- **Activity**
The reply should contain each record below, returned exactly as given.
[[ Source data open ]]
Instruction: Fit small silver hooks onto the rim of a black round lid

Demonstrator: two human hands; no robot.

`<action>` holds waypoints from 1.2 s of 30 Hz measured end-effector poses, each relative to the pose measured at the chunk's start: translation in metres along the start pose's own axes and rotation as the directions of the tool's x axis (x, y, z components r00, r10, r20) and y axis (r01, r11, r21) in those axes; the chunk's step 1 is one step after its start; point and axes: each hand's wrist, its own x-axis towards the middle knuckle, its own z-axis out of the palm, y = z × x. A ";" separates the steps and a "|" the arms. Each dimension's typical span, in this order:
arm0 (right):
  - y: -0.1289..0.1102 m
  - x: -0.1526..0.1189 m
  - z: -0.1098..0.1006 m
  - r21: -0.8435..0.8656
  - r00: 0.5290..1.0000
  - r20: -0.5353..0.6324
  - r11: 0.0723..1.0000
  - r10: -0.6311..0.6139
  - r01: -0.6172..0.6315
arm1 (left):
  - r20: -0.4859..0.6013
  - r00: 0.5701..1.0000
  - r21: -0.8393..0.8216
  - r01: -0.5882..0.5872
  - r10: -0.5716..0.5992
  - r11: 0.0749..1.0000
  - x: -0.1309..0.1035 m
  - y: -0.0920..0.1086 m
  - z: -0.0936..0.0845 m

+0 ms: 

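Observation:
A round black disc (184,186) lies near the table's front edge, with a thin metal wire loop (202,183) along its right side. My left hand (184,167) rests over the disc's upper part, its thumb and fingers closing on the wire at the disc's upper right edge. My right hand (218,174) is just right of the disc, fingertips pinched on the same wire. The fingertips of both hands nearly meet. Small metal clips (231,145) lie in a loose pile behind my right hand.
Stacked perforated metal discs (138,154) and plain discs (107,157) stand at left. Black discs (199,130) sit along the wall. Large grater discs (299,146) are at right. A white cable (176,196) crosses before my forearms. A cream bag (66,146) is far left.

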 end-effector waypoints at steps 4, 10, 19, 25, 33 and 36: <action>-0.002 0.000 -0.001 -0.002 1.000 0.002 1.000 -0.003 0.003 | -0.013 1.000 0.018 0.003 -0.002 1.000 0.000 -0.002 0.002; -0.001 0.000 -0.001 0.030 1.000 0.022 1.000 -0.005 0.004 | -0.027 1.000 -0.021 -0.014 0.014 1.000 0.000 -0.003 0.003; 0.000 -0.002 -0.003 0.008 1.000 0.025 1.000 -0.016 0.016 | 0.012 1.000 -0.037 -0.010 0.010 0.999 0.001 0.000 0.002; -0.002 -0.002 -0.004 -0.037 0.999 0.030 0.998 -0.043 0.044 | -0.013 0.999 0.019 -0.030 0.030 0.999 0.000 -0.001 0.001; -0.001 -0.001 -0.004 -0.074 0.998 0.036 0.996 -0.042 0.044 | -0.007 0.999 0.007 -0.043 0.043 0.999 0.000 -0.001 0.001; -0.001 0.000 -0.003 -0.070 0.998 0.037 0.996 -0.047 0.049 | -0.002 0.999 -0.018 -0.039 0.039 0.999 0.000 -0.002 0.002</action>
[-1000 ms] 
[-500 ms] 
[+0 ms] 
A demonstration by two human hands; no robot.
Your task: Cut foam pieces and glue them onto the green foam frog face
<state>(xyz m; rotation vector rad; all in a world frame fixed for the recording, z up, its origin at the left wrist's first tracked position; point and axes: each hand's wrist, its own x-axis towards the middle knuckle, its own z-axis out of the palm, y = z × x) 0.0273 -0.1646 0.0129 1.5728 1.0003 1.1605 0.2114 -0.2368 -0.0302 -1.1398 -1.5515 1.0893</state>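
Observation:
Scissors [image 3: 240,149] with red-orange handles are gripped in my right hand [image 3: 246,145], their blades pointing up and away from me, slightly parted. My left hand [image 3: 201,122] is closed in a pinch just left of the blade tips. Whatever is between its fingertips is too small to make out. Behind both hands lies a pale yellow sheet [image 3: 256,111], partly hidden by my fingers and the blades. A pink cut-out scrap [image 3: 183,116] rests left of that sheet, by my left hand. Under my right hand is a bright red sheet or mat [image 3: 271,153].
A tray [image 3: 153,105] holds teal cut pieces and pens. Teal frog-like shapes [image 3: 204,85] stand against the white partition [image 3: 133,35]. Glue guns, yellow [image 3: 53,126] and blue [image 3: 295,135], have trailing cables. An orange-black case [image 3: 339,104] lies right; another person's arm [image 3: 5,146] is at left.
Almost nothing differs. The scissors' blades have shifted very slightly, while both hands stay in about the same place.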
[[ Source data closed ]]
- **Response to this exercise**
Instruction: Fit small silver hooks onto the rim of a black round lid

Demonstrator: two human hands; no robot.

`<action>` holds waypoints from 1.2 s of 30 Hz measured end-effector poses, each relative to the pose measured at the chunk's start: translation in metres along the start pose's own axes and rotation as the directions of the tool's x axis (x, y, z components r00, r10, r20) and y axis (r01, r11, r21) in those axes; the chunk's step 1 is one step after its start; point and axes: each hand's wrist, its own x-axis towards the middle knuckle, its own z-axis out of the palm, y = z × x. A ";" separates the steps and a "|" the arms. Each dimension's typical span, in this order:
arm0 (right):
  - y: -0.1289..0.1102 m
  - x: -0.1526..0.1189 m
  - z: -0.1098..0.1006 m
  - r21: -0.8435..0.8656
  - r00: 0.5290..1.0000
  - r20: -0.5353..0.6324
  - r11: 0.0723..1.0000
  - r10: -0.6311..0.6139
  - r01: -0.6172..0.6315
arm1 (left):
  - r20: -0.4859..0.6013
  - r00: 0.5701..1.0000
  - r21: -0.8393..0.8216
  - r01: -0.5882..0.5872
  - r10: -0.5716..0.5992
  - r11: 0.0749..1.0000
  - x: -0.1309..0.1035 m
  - y: -0.0920..0.1086 m
  - z: -0.0936..0.0845 m

+0 ms: 

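Observation:
A round black disc (184,186) lies near the table's front edge, with a thin metal wire loop (202,183) along its right side. My left hand (184,167) rests over the disc's upper part, its thumb and fingers closing on the wire at the disc's upper right edge. My right hand (218,174) is just right of the disc, fingertips pinched on the same wire. The fingertips of both hands nearly meet. Small metal clips (231,145) lie in a loose pile behind my right hand.
Stacked perforated metal discs (138,154) and plain discs (107,157) stand at left. Black discs (199,130) sit along the wall. Large grater discs (299,146) are at right. A white cable (176,196) crosses before my forearms. A cream bag (66,146) is far left.
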
 end-effector waypoints at steps 4, 10, 19, 25, 33 and 36: <action>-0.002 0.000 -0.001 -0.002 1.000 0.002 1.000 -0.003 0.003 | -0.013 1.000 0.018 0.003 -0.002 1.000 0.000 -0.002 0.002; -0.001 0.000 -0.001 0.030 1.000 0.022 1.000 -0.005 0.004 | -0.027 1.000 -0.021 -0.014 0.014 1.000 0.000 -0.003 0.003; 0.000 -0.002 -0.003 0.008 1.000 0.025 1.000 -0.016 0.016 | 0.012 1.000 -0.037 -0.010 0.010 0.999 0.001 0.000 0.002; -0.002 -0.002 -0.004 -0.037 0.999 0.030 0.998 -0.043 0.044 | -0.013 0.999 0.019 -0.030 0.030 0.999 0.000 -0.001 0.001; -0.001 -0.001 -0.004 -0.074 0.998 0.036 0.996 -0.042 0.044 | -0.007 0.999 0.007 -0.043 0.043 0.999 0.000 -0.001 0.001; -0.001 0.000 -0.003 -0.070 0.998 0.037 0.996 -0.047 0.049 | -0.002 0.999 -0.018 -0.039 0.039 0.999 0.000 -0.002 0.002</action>
[-1000 ms] 
[-500 ms] 
[+0 ms] 
A demonstration by two human hands; no robot.
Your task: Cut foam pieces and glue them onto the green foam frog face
<state>(xyz m; rotation vector rad; all in a world frame fixed for the recording, z up, its origin at the left wrist's first tracked position; point and axes: each hand's wrist, its own x-axis towards the middle knuckle, its own z-axis out of the palm, y = z × x) 0.0273 -0.1646 0.0129 1.5728 1.0003 1.1605 0.2114 -0.2368 -0.0302 -1.1398 -1.5515 1.0893</state>
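Observation:
Scissors [image 3: 240,149] with red-orange handles are gripped in my right hand [image 3: 246,145], their blades pointing up and away from me, slightly parted. My left hand [image 3: 201,122] is closed in a pinch just left of the blade tips. Whatever is between its fingertips is too small to make out. Behind both hands lies a pale yellow sheet [image 3: 256,111], partly hidden by my fingers and the blades. A pink cut-out scrap [image 3: 183,116] rests left of that sheet, by my left hand. Under my right hand is a bright red sheet or mat [image 3: 271,153].
A tray [image 3: 153,105] holds teal cut pieces and pens. Teal frog-like shapes [image 3: 204,85] stand against the white partition [image 3: 133,35]. Glue guns, yellow [image 3: 53,126] and blue [image 3: 295,135], have trailing cables. An orange-black case [image 3: 339,104] lies right; another person's arm [image 3: 5,146] is at left.
Almost nothing differs. The scissors' blades have shifted very slightly, while both hands stay in about the same place.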

What the exercise asked for is now done.